> **Work instruction**:
Write out the stretch of lines below that begins at the line with "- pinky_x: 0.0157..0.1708" and ends at the line with "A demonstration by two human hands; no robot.", including both, exactly as given and nothing more.

· · ·

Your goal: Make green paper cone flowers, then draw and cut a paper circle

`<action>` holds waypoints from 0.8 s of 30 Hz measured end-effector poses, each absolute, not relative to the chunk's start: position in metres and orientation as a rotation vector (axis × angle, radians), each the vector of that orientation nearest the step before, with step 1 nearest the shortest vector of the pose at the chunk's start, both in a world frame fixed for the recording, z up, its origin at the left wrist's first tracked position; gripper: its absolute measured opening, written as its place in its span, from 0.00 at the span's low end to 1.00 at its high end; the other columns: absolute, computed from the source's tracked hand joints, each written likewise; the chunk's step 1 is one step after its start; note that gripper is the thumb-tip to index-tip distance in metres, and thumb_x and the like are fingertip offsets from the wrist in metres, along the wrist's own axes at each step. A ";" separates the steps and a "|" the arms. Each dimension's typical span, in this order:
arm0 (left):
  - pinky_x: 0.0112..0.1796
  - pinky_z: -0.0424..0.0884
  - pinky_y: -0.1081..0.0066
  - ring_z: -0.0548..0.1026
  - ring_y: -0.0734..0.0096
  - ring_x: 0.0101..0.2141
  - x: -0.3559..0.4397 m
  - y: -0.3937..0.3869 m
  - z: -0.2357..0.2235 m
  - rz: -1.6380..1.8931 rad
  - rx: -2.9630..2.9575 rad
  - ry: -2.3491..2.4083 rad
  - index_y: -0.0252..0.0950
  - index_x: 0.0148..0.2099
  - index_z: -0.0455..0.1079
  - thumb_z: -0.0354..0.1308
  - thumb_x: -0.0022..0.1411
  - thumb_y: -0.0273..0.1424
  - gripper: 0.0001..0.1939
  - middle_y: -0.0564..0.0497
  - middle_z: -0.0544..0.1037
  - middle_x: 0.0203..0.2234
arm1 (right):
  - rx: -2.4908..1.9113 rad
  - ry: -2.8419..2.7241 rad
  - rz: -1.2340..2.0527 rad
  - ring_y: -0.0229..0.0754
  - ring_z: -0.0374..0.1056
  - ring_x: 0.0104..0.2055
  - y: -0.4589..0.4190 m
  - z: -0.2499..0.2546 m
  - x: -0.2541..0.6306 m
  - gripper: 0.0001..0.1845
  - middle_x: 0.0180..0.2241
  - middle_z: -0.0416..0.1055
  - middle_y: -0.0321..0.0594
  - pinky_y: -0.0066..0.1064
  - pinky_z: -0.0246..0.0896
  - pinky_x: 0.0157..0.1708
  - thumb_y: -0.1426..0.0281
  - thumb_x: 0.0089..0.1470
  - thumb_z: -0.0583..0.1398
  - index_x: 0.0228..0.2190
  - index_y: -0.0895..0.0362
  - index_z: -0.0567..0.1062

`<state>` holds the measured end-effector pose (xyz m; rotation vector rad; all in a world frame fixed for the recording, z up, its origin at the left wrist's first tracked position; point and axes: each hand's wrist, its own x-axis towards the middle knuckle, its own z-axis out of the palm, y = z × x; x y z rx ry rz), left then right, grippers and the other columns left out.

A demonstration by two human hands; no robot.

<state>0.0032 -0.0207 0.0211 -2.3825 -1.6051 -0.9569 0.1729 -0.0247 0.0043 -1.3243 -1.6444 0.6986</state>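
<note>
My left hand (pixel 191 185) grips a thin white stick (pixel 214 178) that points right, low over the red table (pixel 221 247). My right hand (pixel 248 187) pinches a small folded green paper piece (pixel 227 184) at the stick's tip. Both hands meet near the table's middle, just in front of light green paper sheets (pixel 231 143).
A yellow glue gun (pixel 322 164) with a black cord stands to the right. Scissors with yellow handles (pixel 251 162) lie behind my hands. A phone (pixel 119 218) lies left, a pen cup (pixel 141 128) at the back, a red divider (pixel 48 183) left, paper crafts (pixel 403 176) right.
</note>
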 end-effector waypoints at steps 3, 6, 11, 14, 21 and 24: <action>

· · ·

> **Response to the task**:
  - pinky_x: 0.0157..0.1708
  - thumb_y: -0.1426..0.0281
  - thumb_x: 0.0089..0.1470
  - thumb_z: -0.0583..0.1398
  - index_x: 0.0228..0.2190
  - index_y: -0.0895..0.0362
  - index_z: -0.0567..0.1062

`<state>` holds the measured end-effector pose (xyz m; rotation vector rad; all in a world frame fixed for the recording, z up, its origin at the left wrist's first tracked position; point and axes: each hand's wrist, its own x-axis towards the middle knuckle, its own z-axis out of the palm, y = z × x; x y z rx ry rz), left then right, grippers and the other columns left out.

A demonstration by two human hands; no robot.

An answer has been given, and the exercise is complete.